[Collected data]
--

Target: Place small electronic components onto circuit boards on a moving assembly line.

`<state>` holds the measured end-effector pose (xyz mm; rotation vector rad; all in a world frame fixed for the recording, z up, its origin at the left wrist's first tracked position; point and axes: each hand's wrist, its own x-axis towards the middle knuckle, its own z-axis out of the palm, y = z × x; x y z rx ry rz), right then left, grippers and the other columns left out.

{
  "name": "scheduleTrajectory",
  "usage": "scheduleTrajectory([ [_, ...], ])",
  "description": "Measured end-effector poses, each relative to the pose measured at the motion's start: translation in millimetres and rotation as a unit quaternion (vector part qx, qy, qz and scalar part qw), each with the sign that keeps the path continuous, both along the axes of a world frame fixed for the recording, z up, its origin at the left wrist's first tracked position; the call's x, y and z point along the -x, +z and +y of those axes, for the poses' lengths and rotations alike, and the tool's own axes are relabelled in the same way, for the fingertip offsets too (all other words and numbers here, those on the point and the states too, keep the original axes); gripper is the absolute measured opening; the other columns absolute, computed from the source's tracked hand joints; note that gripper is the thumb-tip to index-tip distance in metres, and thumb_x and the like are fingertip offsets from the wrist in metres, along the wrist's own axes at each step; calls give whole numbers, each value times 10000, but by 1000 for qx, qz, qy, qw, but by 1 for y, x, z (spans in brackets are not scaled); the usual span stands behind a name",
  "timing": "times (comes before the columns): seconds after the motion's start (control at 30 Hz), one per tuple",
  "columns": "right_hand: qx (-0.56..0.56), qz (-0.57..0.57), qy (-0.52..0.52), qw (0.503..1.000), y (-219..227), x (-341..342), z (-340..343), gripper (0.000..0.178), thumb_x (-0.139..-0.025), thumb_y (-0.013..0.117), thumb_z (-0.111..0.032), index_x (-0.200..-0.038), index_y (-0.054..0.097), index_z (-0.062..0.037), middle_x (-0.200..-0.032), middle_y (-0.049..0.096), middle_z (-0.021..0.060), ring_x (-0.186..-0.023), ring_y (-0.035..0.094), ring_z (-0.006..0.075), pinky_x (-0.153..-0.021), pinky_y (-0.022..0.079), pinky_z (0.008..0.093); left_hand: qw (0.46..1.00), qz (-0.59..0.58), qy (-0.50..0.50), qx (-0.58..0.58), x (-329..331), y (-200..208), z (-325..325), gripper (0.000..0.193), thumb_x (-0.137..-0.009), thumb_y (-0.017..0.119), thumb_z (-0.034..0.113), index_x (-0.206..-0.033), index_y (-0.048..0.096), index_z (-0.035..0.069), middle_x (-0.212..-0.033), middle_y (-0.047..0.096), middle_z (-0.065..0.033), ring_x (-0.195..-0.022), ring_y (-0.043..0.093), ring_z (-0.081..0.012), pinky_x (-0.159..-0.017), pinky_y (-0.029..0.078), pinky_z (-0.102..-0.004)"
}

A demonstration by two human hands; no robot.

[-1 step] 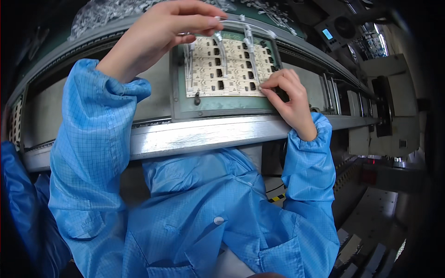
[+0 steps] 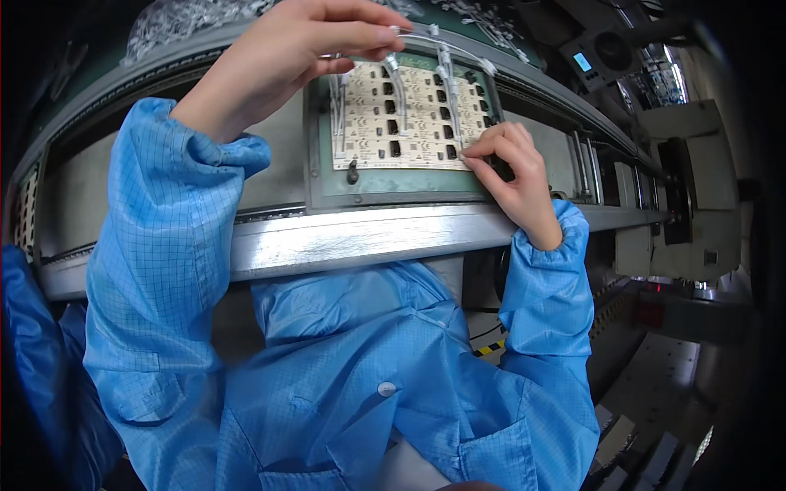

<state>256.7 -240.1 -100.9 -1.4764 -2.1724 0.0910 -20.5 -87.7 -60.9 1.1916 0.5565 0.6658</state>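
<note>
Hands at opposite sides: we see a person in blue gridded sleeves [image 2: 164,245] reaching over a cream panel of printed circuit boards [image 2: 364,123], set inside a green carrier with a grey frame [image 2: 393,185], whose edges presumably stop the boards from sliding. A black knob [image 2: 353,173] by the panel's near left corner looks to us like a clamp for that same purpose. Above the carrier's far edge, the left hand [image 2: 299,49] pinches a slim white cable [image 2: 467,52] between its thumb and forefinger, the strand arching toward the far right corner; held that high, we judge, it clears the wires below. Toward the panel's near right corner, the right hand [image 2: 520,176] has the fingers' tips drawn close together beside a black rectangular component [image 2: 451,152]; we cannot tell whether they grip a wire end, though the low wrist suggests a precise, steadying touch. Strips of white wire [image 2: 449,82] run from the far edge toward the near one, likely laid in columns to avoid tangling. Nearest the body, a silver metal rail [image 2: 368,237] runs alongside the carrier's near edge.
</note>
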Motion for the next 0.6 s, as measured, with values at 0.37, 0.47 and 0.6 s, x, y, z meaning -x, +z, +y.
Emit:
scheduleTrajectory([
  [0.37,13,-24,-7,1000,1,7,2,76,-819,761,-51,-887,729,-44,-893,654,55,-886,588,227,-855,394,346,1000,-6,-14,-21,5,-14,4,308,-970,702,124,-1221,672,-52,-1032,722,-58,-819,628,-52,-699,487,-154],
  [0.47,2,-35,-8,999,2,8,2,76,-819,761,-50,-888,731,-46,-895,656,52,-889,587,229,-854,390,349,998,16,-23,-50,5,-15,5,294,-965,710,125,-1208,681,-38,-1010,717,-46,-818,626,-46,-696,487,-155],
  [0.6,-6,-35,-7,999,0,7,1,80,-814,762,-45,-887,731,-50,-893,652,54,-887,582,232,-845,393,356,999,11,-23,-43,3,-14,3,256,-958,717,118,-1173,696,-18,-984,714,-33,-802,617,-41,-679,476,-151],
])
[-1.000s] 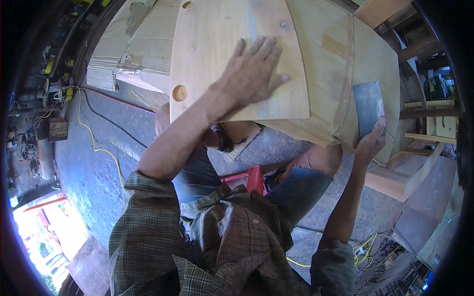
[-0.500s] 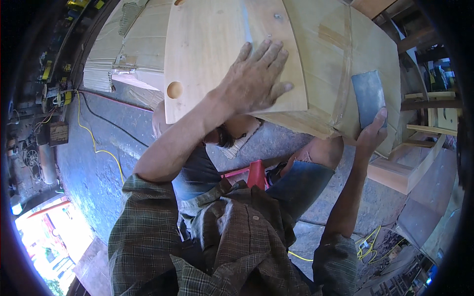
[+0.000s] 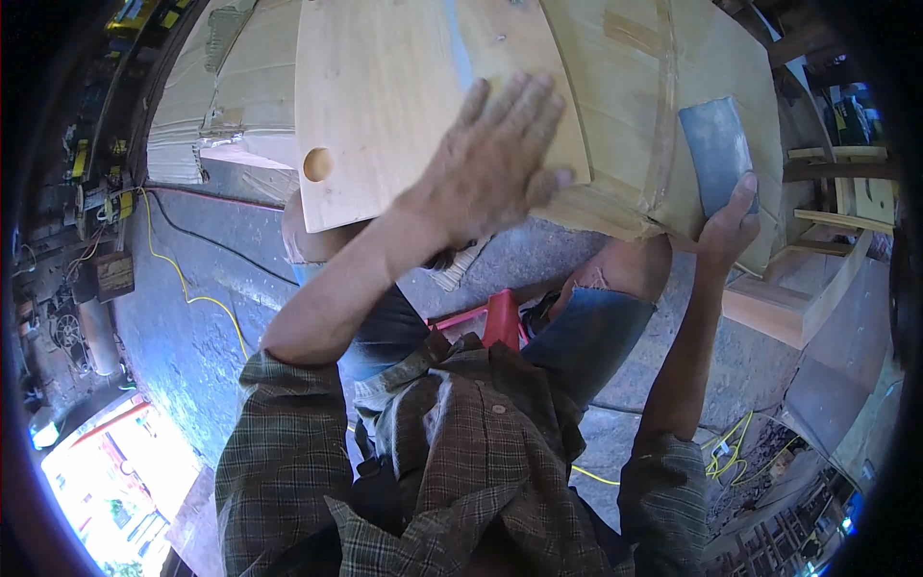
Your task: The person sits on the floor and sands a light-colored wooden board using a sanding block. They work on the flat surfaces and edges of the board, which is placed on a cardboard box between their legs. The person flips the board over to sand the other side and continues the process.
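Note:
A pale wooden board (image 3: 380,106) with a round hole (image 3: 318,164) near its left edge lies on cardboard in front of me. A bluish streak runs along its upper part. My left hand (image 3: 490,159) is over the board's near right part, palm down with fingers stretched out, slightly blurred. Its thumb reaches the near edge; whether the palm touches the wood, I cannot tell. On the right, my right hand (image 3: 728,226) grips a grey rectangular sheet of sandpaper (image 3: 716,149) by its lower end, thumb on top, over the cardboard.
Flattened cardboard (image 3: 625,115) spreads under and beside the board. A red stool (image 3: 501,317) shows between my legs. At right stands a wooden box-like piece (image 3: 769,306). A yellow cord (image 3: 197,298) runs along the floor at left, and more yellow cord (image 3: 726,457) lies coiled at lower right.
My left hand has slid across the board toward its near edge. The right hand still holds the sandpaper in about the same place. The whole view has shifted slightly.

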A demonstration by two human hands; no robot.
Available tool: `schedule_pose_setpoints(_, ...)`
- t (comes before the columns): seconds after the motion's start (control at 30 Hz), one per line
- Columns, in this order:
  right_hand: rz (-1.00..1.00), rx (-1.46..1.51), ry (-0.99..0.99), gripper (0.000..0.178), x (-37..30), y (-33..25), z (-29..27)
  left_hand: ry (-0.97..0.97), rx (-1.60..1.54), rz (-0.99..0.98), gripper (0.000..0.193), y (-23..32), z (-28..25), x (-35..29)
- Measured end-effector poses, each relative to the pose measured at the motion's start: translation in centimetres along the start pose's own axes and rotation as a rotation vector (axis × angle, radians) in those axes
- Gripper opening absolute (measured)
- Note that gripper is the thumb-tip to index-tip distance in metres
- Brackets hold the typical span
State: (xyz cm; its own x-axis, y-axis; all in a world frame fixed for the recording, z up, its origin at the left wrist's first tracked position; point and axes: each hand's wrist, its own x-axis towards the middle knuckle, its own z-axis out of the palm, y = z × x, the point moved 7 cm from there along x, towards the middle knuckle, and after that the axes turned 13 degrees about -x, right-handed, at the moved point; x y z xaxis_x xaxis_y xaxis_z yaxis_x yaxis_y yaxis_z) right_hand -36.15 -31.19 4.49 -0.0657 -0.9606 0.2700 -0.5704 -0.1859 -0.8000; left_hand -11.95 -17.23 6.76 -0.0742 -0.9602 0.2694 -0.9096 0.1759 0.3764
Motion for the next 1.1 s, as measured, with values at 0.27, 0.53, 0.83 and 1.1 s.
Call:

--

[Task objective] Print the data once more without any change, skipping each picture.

[Completed exercise]
Target: Place small electronic components onto circuit boards on a moving assembly line.

`<state>` holds the measured end-effector pose (xyz mm; rotation vector rad; all in a world frame fixed for the recording, z up, its origin at the left wrist's first tracked position; point and axes: each hand's wrist, its own x-axis towards the middle knuckle, its own z-axis out of the palm, y = z × x; x y z rx ry rz), right then left, grippers and the other columns left out.

{
  "name": "scheduleTrajectory",
  "usage": "scheduleTrajectory([ [_, ...], ])",
  "description": "Measured end-effector poses, each relative to the pose measured at the motion's start: translation in millimetres and rotation as a unit quaternion (vector part qx, qy, qz and scalar part qw), each with the sign that keeps the path continuous, both along the axes of a world frame fixed for the recording, z up, its origin at the left wrist's first tracked position; the call's x, y and z point along the -x, +z and +y of those axes, for the poses' lengths and rotations alike, and the tool's own axes are relabelled in the same way, for the fingertip offsets too (all other words and numbers here, those on the point and the states too, keep the original axes); gripper is the absolute measured opening; the other columns absolute, computed from the source's tracked hand joints; note that gripper is the thumb-tip to index-tip distance in metres, and thumb_x and the like are fingertip offsets from the wrist in metres, along the wrist's own axes at each step; calls give whole numbers, each value times 10000, but by 1000 for qx, qz, qy, qw, but by 1 for y, x, z (spans in brackets are not scaled); the usual span stands behind a name",
  "timing": "times (comes before the columns): seconds after the motion's start (control at 30 Hz), one per tuple",
  "columns": "right_hand: qx (-0.56..0.56), qz (-0.57..0.57), qy (-0.52..0.52), qw (0.503..1.000), y (-219..227), x (-341..342), z (-340..343), gripper (0.000..0.178), thumb_x (-0.139..-0.025), thumb_y (-0.013..0.117), thumb_z (-0.111..0.032), index_x (-0.200..-0.038), index_y (-0.054..0.097), index_z (-0.062..0.037), middle_x (-0.200..-0.032), middle_y (-0.049..0.096), middle_z (-0.021..0.060), ring_x (-0.186..-0.023), ring_y (-0.035..0.094), ring_z (-0.006..0.075), pinky_x (-0.153..-0.021), pinky_y (-0.022..0.079), pinky_z (0.008..0.093); left_hand: qw (0.46..1.00), qz (-0.59..0.58), qy (-0.50..0.50), qx (-0.58..0.58), x (-329..331), y (-200..208), z (-325..325), gripper (0.000..0.193), thumb_x (-0.137..-0.009), thumb_y (-0.017..0.119), thumb_z (-0.034..0.113), index_x (-0.206..-0.033), index_y (-0.048..0.096), index_z (-0.035..0.069), middle_x (-0.212..-0.033), middle_y (-0.047..0.096), middle_z (-0.065..0.033), ring_x (-0.195..-0.022), ring_y (-0.043..0.093), ring_z (-0.081..0.012), pinky_x (-0.159..-0.017), pinky_y (-0.029..0.078), pinky_z (-0.102..-0.004)"
}

A demonstration by two human hands; no robot.

[-1 step] 
[+0 steps] 

<state>256.7 -240.1 -100.9 -1.4764 -2.1724 0.0910 -20.5 -87.7 -60.9 1.1916 0.5565 0.6658</state>
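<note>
Hands at opposite sides: we see a person in blue gridded sleeves [image 2: 164,245] reaching over a cream panel of printed circuit boards [image 2: 364,123], set inside a green carrier with a grey frame [image 2: 393,185], whose edges presumably stop the boards from sliding. A black knob [image 2: 353,173] by the panel's near left corner looks to us like a clamp for that same purpose. Above the carrier's far edge, the left hand [image 2: 299,49] pinches a slim white cable [image 2: 467,52] between its thumb and forefinger, the strand arching toward the far right corner; held that high, we judge, it clears the wires below. Toward the panel's near right corner, the right hand [image 2: 520,176] has the fingers' tips drawn close together beside a black rectangular component [image 2: 451,152]; we cannot tell whether they grip a wire end, though the low wrist suggests a precise, steadying touch. Strips of white wire [image 2: 449,82] run from the far edge toward the near one, likely laid in columns to avoid tangling. Nearest the body, a silver metal rail [image 2: 368,237] runs alongside the carrier's near edge.
</note>
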Motion for the next 0.6 s, as measured, with values at 0.37, 0.47 and 0.6 s, x, y, z meaning -x, +z, +y.
Emit:
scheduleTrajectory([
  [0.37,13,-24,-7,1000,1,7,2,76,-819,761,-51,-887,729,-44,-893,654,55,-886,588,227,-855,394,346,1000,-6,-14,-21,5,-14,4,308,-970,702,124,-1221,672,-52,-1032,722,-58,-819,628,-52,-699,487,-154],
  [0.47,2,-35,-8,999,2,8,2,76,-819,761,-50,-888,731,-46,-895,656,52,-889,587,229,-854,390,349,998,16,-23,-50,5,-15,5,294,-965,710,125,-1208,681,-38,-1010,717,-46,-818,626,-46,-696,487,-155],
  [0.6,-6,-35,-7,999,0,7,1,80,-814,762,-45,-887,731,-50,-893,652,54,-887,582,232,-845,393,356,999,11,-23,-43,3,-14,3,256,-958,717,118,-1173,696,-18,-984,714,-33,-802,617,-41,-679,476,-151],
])
[-1.000s] 
[-0.500s] 
[+0.000s] 
Your task: The person sits on the floor and sands a light-colored wooden board using a sanding block. They work on the flat surfaces and edges of the board, which is placed on a cardboard box between their legs. The person flips the board over to sand the other side and continues the process.
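Note:
A pale wooden board (image 3: 380,106) with a round hole (image 3: 318,164) near its left edge lies on cardboard in front of me. A bluish streak runs along its upper part. My left hand (image 3: 490,159) is over the board's near right part, palm down with fingers stretched out, slightly blurred. Its thumb reaches the near edge; whether the palm touches the wood, I cannot tell. On the right, my right hand (image 3: 728,226) grips a grey rectangular sheet of sandpaper (image 3: 716,149) by its lower end, thumb on top, over the cardboard.
Flattened cardboard (image 3: 625,115) spreads under and beside the board. A red stool (image 3: 501,317) shows between my legs. At right stands a wooden box-like piece (image 3: 769,306). A yellow cord (image 3: 197,298) runs along the floor at left, and more yellow cord (image 3: 726,457) lies coiled at lower right.
My left hand has slid across the board toward its near edge. The right hand still holds the sandpaper in about the same place. The whole view has shifted slightly.
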
A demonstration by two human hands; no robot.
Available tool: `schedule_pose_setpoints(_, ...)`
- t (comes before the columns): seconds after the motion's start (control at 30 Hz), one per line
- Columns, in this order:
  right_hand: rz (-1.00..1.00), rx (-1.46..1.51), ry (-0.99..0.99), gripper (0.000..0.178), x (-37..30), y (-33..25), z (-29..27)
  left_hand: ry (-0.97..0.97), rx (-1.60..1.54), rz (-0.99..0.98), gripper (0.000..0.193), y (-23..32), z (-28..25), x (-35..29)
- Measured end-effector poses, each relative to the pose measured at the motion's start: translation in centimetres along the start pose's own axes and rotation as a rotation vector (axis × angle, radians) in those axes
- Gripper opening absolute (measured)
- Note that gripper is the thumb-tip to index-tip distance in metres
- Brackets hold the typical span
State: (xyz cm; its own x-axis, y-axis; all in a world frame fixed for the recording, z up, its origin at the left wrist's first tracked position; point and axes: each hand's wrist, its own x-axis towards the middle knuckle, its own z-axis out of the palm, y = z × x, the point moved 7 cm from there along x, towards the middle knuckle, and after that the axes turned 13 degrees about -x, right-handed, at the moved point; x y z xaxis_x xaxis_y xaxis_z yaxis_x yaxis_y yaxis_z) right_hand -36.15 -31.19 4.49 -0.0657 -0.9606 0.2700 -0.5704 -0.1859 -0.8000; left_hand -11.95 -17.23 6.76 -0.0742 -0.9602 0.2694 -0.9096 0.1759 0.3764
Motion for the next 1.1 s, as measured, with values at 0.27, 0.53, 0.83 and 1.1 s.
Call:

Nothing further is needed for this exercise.